**Your assignment**: Only the lines from the one containing "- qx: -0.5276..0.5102" through the last line of the listing are to be given again, exactly as they appear.

================

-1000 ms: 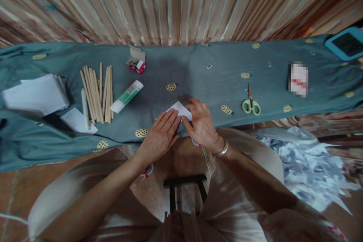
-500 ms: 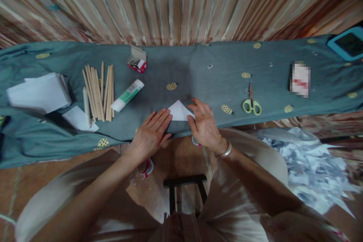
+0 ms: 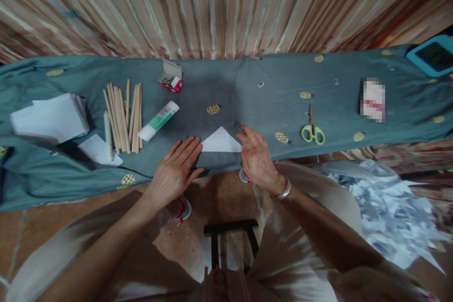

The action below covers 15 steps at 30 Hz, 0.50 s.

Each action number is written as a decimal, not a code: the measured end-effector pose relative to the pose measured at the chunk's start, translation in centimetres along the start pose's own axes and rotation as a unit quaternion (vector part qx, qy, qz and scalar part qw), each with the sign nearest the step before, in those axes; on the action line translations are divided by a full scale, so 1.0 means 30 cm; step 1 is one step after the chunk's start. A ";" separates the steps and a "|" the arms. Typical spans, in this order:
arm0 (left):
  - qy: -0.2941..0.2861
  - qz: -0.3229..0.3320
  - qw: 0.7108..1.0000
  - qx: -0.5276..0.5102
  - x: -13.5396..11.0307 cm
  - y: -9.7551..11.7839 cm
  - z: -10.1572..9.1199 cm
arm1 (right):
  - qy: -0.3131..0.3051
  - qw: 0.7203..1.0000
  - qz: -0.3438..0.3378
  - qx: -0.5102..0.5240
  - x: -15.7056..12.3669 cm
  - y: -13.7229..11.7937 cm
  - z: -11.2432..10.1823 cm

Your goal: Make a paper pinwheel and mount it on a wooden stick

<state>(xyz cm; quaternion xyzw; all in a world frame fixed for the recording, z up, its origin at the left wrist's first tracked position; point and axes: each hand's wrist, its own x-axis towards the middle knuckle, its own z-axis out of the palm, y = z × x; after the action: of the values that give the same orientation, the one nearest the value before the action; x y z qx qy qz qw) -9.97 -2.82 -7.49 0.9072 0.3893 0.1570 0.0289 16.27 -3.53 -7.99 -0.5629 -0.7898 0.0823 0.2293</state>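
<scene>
A white paper folded into a triangle (image 3: 221,141) lies flat near the front edge of the teal cloth (image 3: 247,99). My left hand (image 3: 177,170) rests palm down just left of the triangle, fingers stretched out, fingertips at its left corner. My right hand (image 3: 256,158) lies at the triangle's right corner, fingers spread and touching the paper's edge. Neither hand holds anything. A metal bangle sits on my right wrist.
Left of the hands lie a glue tube (image 3: 158,120), a bunch of wooden sticks (image 3: 123,115), a white paper stack (image 3: 49,118) and a small box of staples (image 3: 171,79). Green-handled scissors (image 3: 312,130) lie to the right. Paper scraps (image 3: 389,203) cover the floor at right.
Both hands have slid apart along the paper, the left hand moving left and back, uncovering the whole folded triangle, which now lies flatter and wider.
</scene>
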 end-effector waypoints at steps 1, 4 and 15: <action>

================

**Output for this task**:
  - qx: -0.5276..0.5102
  - x: -13.5396..11.0307 cm
  - y: -9.7551..11.7839 cm
  - z: -10.1572..9.1199 cm
arm1 (right):
  - qy: -0.3131..0.3051
  - qw: 0.7203..1.0000
  - qz: -0.3438..0.3378
  - qx: -0.5102..0.5240
  - x: -15.7056..12.3669 cm
  - y: -13.7229..11.7937 cm
  - z: -11.2432..10.1823 cm

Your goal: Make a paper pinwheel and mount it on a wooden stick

<state>(xyz cm; quaternion xyzw; all in a world frame fixed for the recording, z up, its origin at the left wrist's first tracked position; point and axes: each hand's wrist, its own x-axis towards the middle knuckle, its own z-axis out of the palm, y = z × x; after the action: of the values that give the same orientation, the one nearest the value before the action; x y z qx qy qz qw) -9.97 -2.82 -7.49 0.9072 0.3893 0.1570 0.0289 16.27 -3.53 -7.99 -0.5629 -0.7898 0.0823 0.2293</state>
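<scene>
A white paper folded into a triangle (image 3: 221,141) lies flat near the front edge of the teal cloth (image 3: 247,99). My left hand (image 3: 177,170) rests palm down just left of the triangle, fingers stretched out, fingertips at its left corner. My right hand (image 3: 256,158) lies at the triangle's right corner, fingers spread and touching the paper's edge. Neither hand holds anything. A metal bangle sits on my right wrist.
Left of the hands lie a glue tube (image 3: 158,120), a bunch of wooden sticks (image 3: 123,115), a white paper stack (image 3: 49,118) and a small box of staples (image 3: 171,79). Green-handled scissors (image 3: 312,130) lie to the right. Paper scraps (image 3: 389,203) cover the floor at right.
Both hands have slid apart along the paper, the left hand moving left and back, uncovering the whole folded triangle, which now lies flatter and wider.
</scene>
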 end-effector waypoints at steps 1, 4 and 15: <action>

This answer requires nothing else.